Over the past four years, not only has News Corp. not paid income taxes, they've actually gamed the system to collect $4.8B in tax refunds. Murdoch has 152 subsidiaries spread among tax havens throughout the world, and uses them to make *us* pay *him*, via our government.
- The Daily Beast: Debt Crisis Deepens as Eric Cantor, GOP Propose New Cuts
Eric Cantor proposed to the president that college students start making payments on student loans immediately, rather than waiting until graduation. Apparently Cantor doesn't know any actual college students. To his credit, the president responded, "I’m not going to take money from old people and screw students."
- PolitiFact Virginia: Jamie Radtke says George Allen had 40,000 earmarks while senator
Does anybody take this woman seriously anymore?
- CNN: Conservative group sues over bin Laden death photos
Although I think it would be politically unwise and generally disgusting to release the photos of Osama bin Laden's corpse, I think there's a good argument to be made that the federal government is obliged to release them in response to a request, under FOIA.
- Mother Jones: Huckabee Adviser—Obama is a Soviet Spy
Janet Porter, Mike Huckabee's top advisor, claims that President Obama is a Soviet sleeper agent, created for the purpose of overthrowing the US from within. Somebody should break the news to her about the USSR.
- IBM Many Bills: A Visual Bill Explorer
IBM is doing some really interesting work with legislation here. In my own work on Richmond Sunlight, I've long treated the text of the bill as a black box, doing very little with the text of bills. IBM demonstrates here that there's actually some valuable data to be gleaned from the actual words within the bill. Their interface is lousy—the site is hard to use—by I really admire their original thinking.
- Think Progress: In Washington, You Don’t Need To Know Anything About Policy To Be a Senator Or Chair Important Commissions
Former Senator Alan Simpson knows disturbingly little about Social Security and, indeed, history and math, especially for the guy who is the co-chair of the President Obama's budget commission.
- Wikispecies: Free Species Directory
From the Wikimedia foundation, Wikispecies is like Wikipedia, but for species. One entry for every species. They're up to 265,369 articles.
- Wall Street Journal: Grandparents and Grandkids Connect Via Facebook, Twitter and Texting
My grandfather kept up with his grandchildren—and we kept up with him—via Facebook until shortly before his death last year.
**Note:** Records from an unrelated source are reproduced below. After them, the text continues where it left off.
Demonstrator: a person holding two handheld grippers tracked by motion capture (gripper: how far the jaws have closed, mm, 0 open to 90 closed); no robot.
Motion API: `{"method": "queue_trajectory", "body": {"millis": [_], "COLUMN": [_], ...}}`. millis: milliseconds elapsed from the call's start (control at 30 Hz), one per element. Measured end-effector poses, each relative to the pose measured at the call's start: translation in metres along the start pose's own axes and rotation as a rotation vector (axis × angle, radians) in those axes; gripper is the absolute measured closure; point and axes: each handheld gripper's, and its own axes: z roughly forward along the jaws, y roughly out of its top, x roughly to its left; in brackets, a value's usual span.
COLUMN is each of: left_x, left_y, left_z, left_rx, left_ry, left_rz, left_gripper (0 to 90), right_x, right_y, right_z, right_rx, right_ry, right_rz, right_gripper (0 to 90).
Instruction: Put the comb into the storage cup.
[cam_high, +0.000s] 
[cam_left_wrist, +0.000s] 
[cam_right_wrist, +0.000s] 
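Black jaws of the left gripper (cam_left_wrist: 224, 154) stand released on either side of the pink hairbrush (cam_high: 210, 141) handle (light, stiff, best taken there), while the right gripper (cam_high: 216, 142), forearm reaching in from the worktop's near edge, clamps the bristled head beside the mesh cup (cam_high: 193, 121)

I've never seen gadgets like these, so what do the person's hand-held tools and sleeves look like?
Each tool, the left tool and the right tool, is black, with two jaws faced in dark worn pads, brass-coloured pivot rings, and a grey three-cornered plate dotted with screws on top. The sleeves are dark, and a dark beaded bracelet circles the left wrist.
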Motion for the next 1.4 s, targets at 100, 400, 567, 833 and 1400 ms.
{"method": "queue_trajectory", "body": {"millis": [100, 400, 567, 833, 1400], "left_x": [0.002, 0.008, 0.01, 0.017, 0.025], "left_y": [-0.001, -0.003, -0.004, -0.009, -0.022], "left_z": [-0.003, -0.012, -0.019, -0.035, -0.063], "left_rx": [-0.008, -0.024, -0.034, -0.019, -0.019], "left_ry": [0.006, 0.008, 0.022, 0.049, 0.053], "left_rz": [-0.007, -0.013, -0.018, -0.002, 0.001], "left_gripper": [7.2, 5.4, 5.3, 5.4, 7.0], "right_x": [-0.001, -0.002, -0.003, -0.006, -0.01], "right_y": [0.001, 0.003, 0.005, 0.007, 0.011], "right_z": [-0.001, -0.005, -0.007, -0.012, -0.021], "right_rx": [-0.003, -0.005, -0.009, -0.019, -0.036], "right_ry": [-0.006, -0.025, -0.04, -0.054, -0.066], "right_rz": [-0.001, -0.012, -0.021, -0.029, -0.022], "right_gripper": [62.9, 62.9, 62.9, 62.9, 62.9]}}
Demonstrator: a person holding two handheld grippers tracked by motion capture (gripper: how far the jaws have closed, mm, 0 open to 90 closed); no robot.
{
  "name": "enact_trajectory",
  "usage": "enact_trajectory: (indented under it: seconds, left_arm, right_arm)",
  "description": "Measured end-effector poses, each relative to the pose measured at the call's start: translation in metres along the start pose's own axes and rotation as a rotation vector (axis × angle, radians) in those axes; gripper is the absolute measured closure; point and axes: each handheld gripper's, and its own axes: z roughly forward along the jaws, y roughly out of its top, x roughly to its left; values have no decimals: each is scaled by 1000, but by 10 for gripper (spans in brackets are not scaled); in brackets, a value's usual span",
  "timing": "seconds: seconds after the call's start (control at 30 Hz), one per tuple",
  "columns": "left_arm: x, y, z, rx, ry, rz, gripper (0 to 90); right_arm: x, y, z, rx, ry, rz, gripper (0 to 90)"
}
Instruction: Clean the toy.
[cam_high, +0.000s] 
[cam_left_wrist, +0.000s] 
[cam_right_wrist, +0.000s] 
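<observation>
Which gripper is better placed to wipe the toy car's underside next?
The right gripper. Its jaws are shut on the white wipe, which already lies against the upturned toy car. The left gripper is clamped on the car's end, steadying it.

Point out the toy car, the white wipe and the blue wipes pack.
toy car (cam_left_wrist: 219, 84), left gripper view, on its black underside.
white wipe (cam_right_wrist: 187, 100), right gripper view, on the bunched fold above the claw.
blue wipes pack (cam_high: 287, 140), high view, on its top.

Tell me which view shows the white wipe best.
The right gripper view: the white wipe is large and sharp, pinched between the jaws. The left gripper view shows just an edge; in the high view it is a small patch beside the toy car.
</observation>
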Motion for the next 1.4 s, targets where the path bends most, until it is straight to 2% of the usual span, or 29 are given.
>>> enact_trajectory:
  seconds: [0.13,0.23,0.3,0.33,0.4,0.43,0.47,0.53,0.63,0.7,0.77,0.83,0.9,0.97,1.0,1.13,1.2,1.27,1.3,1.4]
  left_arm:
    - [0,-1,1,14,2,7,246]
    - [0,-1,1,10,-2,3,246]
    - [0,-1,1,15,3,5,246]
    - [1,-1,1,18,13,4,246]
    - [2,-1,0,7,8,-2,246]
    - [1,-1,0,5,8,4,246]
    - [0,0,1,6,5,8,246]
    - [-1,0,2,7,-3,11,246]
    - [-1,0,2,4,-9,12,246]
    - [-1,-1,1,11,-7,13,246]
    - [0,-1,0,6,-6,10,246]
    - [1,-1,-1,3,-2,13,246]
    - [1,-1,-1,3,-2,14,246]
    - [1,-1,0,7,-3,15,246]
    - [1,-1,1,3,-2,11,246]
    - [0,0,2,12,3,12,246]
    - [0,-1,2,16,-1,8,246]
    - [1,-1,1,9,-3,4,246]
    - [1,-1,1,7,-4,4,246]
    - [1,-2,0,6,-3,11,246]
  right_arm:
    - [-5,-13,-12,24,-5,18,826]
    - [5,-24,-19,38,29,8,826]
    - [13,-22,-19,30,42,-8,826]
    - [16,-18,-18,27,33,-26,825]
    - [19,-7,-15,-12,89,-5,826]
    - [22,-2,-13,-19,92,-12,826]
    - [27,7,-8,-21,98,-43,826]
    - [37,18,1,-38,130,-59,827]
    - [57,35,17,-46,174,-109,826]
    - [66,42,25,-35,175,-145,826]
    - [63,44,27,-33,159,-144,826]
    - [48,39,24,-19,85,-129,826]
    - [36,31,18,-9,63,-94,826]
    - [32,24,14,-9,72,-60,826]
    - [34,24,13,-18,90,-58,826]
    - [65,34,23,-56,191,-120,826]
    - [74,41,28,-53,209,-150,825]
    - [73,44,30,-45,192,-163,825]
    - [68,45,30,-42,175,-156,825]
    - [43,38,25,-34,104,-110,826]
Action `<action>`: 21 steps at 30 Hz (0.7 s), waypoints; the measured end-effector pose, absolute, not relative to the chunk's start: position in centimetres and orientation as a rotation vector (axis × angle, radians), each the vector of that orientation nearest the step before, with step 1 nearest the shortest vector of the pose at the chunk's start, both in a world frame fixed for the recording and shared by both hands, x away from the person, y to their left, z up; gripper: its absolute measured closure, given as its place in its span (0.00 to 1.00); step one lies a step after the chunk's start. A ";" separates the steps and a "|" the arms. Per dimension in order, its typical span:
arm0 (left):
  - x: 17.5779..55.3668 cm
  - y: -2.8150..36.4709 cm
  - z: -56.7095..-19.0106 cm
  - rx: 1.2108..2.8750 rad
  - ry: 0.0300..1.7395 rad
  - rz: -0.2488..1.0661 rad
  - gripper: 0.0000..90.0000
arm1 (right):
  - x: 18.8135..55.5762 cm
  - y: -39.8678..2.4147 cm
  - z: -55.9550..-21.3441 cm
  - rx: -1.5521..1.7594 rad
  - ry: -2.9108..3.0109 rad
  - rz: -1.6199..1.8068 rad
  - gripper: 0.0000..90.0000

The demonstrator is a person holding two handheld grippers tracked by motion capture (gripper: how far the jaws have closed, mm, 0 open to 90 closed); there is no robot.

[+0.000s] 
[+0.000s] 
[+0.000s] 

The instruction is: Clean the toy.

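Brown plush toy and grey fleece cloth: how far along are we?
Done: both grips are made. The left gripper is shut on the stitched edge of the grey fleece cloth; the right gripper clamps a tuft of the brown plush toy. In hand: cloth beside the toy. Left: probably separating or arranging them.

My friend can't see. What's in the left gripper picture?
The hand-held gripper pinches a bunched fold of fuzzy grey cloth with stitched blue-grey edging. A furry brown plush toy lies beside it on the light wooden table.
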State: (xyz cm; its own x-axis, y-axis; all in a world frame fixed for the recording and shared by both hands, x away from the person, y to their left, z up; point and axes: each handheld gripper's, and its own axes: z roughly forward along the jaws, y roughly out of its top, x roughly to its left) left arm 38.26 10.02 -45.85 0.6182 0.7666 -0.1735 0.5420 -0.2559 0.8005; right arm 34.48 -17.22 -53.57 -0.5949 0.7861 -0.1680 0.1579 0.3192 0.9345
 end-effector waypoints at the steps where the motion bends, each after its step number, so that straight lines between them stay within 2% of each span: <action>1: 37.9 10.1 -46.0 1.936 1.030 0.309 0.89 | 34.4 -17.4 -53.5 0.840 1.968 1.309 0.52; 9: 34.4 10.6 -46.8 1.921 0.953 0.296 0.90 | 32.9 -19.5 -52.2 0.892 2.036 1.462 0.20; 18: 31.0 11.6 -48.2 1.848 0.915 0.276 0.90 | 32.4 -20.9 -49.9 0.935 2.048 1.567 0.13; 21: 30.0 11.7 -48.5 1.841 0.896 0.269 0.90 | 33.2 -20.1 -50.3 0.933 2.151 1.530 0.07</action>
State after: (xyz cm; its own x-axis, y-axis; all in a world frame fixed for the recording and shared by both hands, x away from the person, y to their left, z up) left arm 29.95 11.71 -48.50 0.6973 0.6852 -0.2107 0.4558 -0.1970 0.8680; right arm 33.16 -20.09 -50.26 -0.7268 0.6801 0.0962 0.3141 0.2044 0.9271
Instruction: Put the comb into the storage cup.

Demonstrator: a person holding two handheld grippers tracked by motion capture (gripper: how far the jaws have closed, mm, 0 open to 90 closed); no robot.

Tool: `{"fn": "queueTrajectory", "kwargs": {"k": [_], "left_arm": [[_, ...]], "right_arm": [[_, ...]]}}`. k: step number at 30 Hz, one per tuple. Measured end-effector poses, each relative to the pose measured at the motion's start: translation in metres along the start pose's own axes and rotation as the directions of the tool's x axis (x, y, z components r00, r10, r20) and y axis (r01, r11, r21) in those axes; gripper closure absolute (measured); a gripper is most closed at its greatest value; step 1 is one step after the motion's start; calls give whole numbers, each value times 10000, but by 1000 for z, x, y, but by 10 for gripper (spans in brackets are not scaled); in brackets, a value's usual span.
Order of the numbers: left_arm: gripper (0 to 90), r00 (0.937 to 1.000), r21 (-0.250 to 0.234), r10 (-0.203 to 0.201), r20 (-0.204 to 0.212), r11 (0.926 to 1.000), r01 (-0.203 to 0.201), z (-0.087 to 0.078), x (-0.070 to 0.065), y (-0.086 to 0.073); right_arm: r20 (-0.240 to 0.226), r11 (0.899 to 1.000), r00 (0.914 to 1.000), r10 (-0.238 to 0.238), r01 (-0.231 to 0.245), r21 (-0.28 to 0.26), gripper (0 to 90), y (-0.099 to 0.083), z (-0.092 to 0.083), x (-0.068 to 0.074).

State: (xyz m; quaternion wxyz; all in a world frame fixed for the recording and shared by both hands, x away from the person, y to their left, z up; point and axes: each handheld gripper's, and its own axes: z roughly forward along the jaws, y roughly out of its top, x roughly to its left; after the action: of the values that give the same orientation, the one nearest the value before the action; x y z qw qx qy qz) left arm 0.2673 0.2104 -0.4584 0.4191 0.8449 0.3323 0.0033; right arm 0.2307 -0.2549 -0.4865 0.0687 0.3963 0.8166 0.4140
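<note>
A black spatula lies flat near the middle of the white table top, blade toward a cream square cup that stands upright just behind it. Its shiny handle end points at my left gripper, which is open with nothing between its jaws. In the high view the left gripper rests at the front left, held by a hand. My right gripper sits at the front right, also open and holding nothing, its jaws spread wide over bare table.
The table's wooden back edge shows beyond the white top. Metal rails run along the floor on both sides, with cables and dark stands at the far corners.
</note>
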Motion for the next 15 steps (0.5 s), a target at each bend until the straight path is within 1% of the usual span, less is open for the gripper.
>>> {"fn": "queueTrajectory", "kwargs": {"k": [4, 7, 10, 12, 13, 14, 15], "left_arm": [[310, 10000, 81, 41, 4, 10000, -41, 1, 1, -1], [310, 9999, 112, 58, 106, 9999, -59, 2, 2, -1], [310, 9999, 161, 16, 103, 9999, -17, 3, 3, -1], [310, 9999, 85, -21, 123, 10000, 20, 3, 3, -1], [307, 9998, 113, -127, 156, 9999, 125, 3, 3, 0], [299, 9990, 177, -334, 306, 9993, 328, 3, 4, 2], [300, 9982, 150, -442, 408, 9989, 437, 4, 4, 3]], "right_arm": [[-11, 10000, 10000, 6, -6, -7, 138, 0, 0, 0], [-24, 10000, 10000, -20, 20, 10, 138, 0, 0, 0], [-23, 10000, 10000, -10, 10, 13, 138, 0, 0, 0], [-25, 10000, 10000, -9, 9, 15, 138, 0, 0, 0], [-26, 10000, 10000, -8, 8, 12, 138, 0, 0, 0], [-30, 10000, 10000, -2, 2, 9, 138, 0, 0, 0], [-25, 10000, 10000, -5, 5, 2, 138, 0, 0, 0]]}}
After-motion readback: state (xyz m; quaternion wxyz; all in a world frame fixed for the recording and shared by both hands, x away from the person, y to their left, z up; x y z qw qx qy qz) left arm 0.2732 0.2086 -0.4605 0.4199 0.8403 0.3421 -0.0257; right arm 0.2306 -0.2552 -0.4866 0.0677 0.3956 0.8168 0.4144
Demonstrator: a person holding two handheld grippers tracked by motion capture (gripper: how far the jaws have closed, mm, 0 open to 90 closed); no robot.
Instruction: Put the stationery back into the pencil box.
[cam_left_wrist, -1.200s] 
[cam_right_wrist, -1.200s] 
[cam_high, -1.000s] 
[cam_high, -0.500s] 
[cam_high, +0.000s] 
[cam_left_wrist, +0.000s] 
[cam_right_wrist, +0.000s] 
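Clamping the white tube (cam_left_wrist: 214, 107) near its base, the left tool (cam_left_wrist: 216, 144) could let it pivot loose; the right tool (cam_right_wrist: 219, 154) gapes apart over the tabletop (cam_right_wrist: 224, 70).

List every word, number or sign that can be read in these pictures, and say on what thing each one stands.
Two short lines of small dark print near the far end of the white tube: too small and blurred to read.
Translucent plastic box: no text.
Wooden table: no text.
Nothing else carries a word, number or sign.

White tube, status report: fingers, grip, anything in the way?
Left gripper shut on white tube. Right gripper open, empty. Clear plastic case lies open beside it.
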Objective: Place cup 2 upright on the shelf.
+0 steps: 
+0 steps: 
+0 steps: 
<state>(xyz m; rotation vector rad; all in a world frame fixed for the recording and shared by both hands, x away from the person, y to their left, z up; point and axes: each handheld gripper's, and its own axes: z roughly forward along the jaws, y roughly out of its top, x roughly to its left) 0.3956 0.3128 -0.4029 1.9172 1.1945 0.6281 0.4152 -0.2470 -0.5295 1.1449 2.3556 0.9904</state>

My grandmother had photos and status updates cherry-picked from Facebook and e-mailed to her—delivered via her HP Presto e-mail printer—until her death last month. Of course, the ability to assign grandparents (and grandchildren) to a specific group to limit access is helpful, too—kids need not share everything with their elders.
Woot! It's not just open government—it's open government about open government. Virginia needs one of these.
- Virginian Pilot: Va. House members back redistricting plan
The state's House of Representatives delegation have agreed on a redistricting plan that would protect all incumbents. Let's all pause and put on our best surprised faces. Griffith's district grows to take some of Goodlatte's, absorbing Martinsville from Hurt's district. Rigell's district grows to take some of Wittman's, while Wittman's district expands up towards D.C. Connolly gets Reston and Herdon, losing conservative parts of Prince William for more liberal parts of the county. Everybody wins. Except voters.
- Tumblr: Virginia Coalition for Open Government
If you're not already following VCOG on Twitter or the VCOG blog, you might follow it on its new Tumblog. I'd be surprised if there is a more open, active state-level open government organization group in the nation. (Disclaimer: I'm on the board, though I've had nothing to do with any of this outreach.)